Las medusas luna pueden parecer platillos fantasmales a la deriva en el azul, pero son mucho más que un simple adorno marino. Estos animales translúcidos, conocidos científicamente como Aurelia aurita, forman parte de una familia de medusas cuya vida está perfectamente adaptada a la deriva marina.
Desde el borde de su campana hasta sus peculiaridades reproductivas, las medusas luna son una especie a la vez delicada y resistente.
A diferencia de algunas de sus parientes, las medusas luna carecen de tentáculos urticantes largos y potentes. Esto las hace relativamente inofensivas para los humanos, aunque sus células urticantes pueden irritar la piel sensible. Se encuentran comúnmente cerca de la costa, a menudo varadas en las playas durante el verano.
- ¿Qué hace única a la medusa luna?
- Cómo se mueven las medusas luna sin cerebro
- Anatomía en primer plano
- El ciclo de vida de las medusas: de brotes a adultas
- ¿Qué se alimenta de medusas luna?
- Dónde encontrarás medusas luna
¿Qué hace única a la medusa luna?
La medusa luna se diferencia de muchas medusas comunes en varios aspectos. Para empezar, su campana está bordeada de finos tentáculos que capturan alimento como zooplancton, plancton y pequeños crustáceos.
Estos tentáculos carecen de aguijones potentes, y la presa queda atrapada en una capa de mucosidad que cubre la umbrela de la medusa. Una vez atrapada, los mecanismos de alimentación impulsan el alimento hacia la boca central y hacia el estómago.
Sus cuatro gónadas en forma de herradura son visibles a través de la campana translúcida y pueden presentar un color rosa, azulado o púrpura. Estas estructuras intervienen en la reproducción: los machos liberan esperma al agua y los óvulos de las hembras se fertilizan internamente, desarrollándose los embriones en los brazos orales de la hembra.
Cómo se mueven las medusas luna sin cerebro
Las medusas luna no tienen cerebro ni sistema nervioso centralizado. En cambio, se desplazan por el océano mediante pulsaciones coordinadas de sus músculos natatorios, ubicados en la umbrela. Estas pulsaciones les ayudan a mantenerse cerca de la superficie, donde su alimento favorito —el plancton— es más abundante.
A pesar de carecer de cerebro, muestran un comportamiento organizado, reaccionando a la luz y al tacto. Esta coordinación proviene de una red nerviosa y órganos sensoriales especiales ubicados en el borde de la campana.
Anatomía en primer plano
Las medusas luna tienen un cuerpo blando con un diámetro que puede alcanzar los 40 cm (16 pulgadas). En su umbrela se encuentran el estómago y los cuatro brazos orales. Su picadura proviene de células urticantes en sus tentáculos, aunque, como ya se mencionó, estas son relativamente débiles.
Su vida es corta: apenas unos meses en estado salvaje.
El ciclo de vida de las medusas: de brotes a adultas
Su ciclo de vida comprende múltiples etapas. Tras la fecundación, las hembras transportan los huevos fecundados en sus brazos orales hasta que se desarrollan en larvas. Estas se adhieren a superficies y crecen hasta convertirse en pólipos estacionarios.
Cada pólipo puede producir brotes asexualmente, que eventualmente se convierten en medusas: las medusas adultas que conocemos.

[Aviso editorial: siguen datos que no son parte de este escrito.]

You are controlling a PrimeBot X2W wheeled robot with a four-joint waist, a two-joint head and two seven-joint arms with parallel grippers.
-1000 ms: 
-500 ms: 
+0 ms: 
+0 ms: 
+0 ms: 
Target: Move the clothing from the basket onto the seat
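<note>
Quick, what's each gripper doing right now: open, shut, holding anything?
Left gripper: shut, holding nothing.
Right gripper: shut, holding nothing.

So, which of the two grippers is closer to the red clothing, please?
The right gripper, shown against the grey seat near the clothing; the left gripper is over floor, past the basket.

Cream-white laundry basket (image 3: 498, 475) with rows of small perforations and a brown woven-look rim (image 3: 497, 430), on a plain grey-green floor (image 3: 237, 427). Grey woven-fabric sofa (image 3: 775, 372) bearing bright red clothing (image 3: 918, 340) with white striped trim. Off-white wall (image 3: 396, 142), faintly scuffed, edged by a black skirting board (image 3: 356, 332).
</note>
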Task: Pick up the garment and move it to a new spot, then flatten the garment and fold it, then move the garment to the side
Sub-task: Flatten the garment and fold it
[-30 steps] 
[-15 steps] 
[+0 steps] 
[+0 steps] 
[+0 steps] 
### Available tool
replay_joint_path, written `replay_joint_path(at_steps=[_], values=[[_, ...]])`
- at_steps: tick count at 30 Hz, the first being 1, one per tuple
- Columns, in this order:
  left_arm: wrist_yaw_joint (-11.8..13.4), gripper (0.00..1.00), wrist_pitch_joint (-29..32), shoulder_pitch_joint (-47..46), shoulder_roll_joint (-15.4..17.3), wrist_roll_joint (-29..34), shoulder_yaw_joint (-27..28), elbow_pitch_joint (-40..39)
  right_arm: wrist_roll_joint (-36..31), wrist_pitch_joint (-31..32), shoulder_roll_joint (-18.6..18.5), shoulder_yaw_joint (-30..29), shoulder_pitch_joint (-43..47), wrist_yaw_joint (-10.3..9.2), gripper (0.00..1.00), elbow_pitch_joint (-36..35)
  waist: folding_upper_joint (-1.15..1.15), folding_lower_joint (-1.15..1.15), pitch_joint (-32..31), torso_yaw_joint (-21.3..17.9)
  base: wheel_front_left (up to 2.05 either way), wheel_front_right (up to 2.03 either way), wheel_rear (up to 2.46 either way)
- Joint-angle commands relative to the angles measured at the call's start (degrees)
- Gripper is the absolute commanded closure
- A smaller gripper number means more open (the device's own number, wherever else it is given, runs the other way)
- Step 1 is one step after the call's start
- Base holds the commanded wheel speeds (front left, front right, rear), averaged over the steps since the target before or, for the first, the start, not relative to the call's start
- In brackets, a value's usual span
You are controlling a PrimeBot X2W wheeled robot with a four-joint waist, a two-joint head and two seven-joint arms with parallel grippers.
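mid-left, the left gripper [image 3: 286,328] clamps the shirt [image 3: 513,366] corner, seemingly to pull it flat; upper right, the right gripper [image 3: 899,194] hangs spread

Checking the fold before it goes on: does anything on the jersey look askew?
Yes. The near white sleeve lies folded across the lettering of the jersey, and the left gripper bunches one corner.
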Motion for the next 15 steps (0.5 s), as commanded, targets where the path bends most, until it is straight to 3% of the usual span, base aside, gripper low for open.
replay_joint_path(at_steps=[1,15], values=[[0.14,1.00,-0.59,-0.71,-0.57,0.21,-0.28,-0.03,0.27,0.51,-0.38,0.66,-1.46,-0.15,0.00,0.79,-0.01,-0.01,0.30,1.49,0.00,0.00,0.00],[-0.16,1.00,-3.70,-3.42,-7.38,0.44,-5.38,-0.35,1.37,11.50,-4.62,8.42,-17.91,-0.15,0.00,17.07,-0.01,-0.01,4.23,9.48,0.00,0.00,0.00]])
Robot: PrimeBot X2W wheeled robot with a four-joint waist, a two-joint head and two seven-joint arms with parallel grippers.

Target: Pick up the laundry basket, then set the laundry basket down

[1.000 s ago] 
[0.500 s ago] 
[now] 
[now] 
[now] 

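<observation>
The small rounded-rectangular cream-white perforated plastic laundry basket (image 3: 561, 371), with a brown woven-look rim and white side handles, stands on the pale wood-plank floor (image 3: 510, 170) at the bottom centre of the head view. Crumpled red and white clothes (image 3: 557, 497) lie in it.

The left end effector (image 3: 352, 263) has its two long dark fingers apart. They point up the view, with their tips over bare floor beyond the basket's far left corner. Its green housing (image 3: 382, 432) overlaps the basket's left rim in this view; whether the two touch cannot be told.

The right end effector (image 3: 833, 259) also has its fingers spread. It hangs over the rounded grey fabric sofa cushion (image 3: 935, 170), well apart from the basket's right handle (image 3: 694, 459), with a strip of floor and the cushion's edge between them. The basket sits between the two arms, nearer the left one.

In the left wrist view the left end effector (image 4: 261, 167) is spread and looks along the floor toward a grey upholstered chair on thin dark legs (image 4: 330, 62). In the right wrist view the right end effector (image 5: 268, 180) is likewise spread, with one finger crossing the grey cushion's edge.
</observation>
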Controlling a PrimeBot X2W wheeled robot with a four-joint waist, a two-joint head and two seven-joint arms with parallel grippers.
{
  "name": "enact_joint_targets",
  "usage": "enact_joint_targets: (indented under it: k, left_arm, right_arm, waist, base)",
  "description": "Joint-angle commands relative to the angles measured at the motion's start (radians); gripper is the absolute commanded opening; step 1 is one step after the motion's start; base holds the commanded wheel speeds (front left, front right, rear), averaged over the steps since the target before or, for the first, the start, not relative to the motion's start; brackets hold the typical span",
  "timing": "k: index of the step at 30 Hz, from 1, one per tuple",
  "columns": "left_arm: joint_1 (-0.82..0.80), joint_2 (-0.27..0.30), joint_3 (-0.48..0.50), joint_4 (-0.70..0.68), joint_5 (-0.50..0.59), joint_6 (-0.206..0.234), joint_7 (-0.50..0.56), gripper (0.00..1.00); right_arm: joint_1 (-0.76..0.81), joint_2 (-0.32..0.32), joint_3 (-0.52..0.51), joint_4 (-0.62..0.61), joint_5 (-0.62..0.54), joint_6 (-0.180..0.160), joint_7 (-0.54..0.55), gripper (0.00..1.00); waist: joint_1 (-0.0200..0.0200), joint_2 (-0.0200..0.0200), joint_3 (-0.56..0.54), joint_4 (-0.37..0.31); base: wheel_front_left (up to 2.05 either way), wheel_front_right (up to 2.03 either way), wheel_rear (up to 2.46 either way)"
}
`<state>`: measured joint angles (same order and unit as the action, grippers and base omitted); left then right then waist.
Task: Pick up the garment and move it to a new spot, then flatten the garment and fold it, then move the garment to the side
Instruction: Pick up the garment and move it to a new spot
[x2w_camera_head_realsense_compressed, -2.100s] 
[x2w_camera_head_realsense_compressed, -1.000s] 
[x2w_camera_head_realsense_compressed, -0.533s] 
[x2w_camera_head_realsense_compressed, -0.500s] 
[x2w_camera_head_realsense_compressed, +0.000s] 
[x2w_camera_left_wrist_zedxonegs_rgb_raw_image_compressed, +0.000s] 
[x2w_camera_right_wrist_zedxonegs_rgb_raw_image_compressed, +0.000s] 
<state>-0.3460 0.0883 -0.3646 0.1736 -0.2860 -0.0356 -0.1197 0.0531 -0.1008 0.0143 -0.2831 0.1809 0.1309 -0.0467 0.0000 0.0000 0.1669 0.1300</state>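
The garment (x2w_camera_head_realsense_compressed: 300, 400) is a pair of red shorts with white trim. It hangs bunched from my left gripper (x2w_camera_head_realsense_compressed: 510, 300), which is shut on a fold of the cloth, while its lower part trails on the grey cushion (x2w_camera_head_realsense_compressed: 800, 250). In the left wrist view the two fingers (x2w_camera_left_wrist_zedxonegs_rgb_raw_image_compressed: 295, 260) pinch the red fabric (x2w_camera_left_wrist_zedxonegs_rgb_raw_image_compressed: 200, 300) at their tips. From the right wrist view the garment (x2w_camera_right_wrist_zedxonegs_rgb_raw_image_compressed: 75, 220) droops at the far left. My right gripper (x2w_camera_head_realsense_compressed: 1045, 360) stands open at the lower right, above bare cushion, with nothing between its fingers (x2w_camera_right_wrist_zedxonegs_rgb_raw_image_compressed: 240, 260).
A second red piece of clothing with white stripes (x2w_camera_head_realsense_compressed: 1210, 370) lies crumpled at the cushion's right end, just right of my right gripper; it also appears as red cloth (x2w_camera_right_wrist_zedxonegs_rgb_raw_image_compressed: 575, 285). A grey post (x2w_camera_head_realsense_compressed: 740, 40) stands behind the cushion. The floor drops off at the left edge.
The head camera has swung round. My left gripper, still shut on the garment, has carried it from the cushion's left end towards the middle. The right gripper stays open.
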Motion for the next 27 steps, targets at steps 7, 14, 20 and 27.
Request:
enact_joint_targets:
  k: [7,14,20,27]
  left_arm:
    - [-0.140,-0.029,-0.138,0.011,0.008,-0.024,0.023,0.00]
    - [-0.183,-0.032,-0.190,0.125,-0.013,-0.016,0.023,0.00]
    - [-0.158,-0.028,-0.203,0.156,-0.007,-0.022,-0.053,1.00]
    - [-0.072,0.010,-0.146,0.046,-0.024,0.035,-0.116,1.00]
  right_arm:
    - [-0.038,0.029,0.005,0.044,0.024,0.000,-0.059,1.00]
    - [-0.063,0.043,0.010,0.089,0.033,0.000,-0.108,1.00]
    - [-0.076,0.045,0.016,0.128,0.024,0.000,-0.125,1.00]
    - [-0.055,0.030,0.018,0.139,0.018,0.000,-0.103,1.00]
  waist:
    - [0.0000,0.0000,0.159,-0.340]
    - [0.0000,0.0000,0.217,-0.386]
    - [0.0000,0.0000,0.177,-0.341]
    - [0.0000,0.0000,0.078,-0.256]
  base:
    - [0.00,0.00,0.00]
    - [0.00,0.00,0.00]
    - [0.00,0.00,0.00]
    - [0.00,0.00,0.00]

Este eficiente ciclo ayuda a explicar el rápido aumento de su población en áreas protegidas o ricas en nutrientes. También significa que pueden crecer rápidamente en número, especialmente cuando las condiciones son favorables.
¿Qué se alimenta de medusas luna?
A pesar de su leve picadura, las medusas luna son presa de muchos animales marinos y costeros. Tortugas marinas, aves e incluso otras medusas las cazan. Su picadura es demasiado débil para ofrecer una defensa eficaz contra estos depredadores especializados.
Sin embargo, su enorme abundancia y capacidad para prosperar en entornos difíciles les permiten dominar los ecosistemas. Cuando proliferan simultáneamente muchas medusas, pueden alterar las cadenas alimentarias y reducir las poblaciones de peces al consumir el mismo zooplancton que necesitan los alevines.
Dónde encontrarás medusas luna
Las medusas luna son frecuentes en aguas templadas y tropicales de todo el mundo. Su distribución abarca zonas costeras de todos los océanos. Son especialmente comunes en aguas tranquilas, cálidas y ricas en plancton, condiciones que a menudo se ven agravadas por la contaminación o la sobrepesca.
También son muy populares en el mundo de los acuarios. Los tanques especiales les permiten nadar en círculos sin quedar atrapados en las esquinas. Su aspecto familiar y su suave brillo los hacen ideales para la educación y las exhibiciones públicas.